The council had only lukewarm support for the various remedies that have been put forward, either by operators or by the authorities. Relief from fuel tax for rural services was regarded as no more than a short-term solution. The council preferred a 31(1.-a-mile subsidy for non-paying services, although, for reasons that scarcely seem adequate, they would restrict the subsidies to the small operator, and deny it to the larger concern that is expected to balance unremunerative rural work with profitable town services. The council do not find much support for the small bus. Their advice on this point has not been taken. The Ministry of Transport have now issued the regulations that will enable utility vehicles, built to carry 12 seated persons, to serve rural areas. The vehicles are cheaper than the normal coach or bus, but cost very little less to run.
Merely to sanction their use without looking at the rest of the road passenger problem may make the problem worse. Lack of passengers is the simple cause of most of the difficulty. With the new competition from utility vehicles, the present rural operators will lose even more of their stage-carriage traffic, and perhaps also of their privatehire work. The Ministry's latest move would make sense if there were a large reservoir of frustrated passengers in country districts, more or less waiting at the bus stop for something to be done. There is no proof that this is so.
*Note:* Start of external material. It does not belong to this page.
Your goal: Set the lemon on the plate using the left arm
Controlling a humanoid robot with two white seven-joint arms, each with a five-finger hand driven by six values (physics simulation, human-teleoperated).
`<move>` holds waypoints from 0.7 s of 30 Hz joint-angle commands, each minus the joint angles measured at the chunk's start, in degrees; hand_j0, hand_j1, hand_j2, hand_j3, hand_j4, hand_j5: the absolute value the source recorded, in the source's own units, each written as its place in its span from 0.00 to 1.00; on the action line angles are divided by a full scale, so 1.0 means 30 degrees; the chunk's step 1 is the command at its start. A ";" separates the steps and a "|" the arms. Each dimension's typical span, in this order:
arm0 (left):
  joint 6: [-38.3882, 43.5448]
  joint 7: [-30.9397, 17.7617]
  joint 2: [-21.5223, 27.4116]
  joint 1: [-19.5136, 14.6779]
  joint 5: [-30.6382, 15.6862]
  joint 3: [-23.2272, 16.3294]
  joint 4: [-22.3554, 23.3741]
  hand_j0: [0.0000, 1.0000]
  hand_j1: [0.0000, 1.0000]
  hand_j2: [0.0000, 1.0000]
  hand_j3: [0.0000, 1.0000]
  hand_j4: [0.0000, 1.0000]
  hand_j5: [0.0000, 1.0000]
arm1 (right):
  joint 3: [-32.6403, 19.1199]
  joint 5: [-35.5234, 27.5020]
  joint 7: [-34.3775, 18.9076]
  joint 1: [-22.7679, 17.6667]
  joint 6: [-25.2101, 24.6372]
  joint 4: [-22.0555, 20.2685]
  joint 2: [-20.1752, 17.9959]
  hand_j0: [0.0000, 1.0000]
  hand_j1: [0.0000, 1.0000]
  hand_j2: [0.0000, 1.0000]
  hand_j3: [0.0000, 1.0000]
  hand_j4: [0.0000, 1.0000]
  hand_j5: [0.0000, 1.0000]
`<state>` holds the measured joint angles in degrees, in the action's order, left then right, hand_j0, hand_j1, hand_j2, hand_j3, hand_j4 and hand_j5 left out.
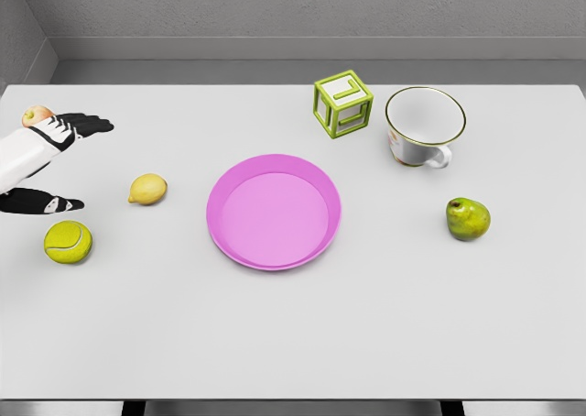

Because it is largely concerned with the existing situation, the report from Northumberland does not attempt to solve the puzzle presented by the present state of the road passenger industry. A further inquiry might seek to find out what changes have taken place in the circumstances over the past few years. Although the private car may be partly responsible, it should not bear the whole blame. The situation has deteriorated almost as much in the towns, where the private car is nothing like so serious a competitor as in the rural districts. It may well be that, because the increase in the number of cars has coincided with the growth of the passenger operator's problem, there is too easy an assumption that the two events are complementary.
No Complaint
The equivalent of the private car on the goods transport side is the C-licensed vehicle, and, although the British Transport Commission frequently grumble at the growing use by the trader of his own transport, there has never been a complaint from the independent hauliers that lawful C-licence competition threatens their livelihood.
It would help to discover whether or not this is true on the passenger side. There are more similarities than differences between the two services. Their aim is to satisfy an existing desire rather than to create a new one. The demand for seats in buses, or space on lorries, is not, one would suppose, something that can be stimulated or encouraged like a taste for old paintings or for the newest kind of lipstick. The fact that there is a bus route does not make people long more ardently to get from one place to another. It merely enables them a little more easily to gratify whatever longing they may have in that direction.
Somehow or other, it has happened either that the demand for buses has slackened, or that the services offered no longer correspond to the demand. We are faced with the paradox that, during the rush hours in London, passengers cause such congestion that the authorities are forced to plead for emergency measures such as the staggering of working hours; whereas, at the other extreme, rural communities are in danger of isolation because there are not enough prospective passengers to make it an economic proposition to run a bus service. If the present system is breaking down, drastic remedies may be needed. They should not be put into force without a more careful examination than it appears the Ministry have given to the likely effect of the 12-seater bus.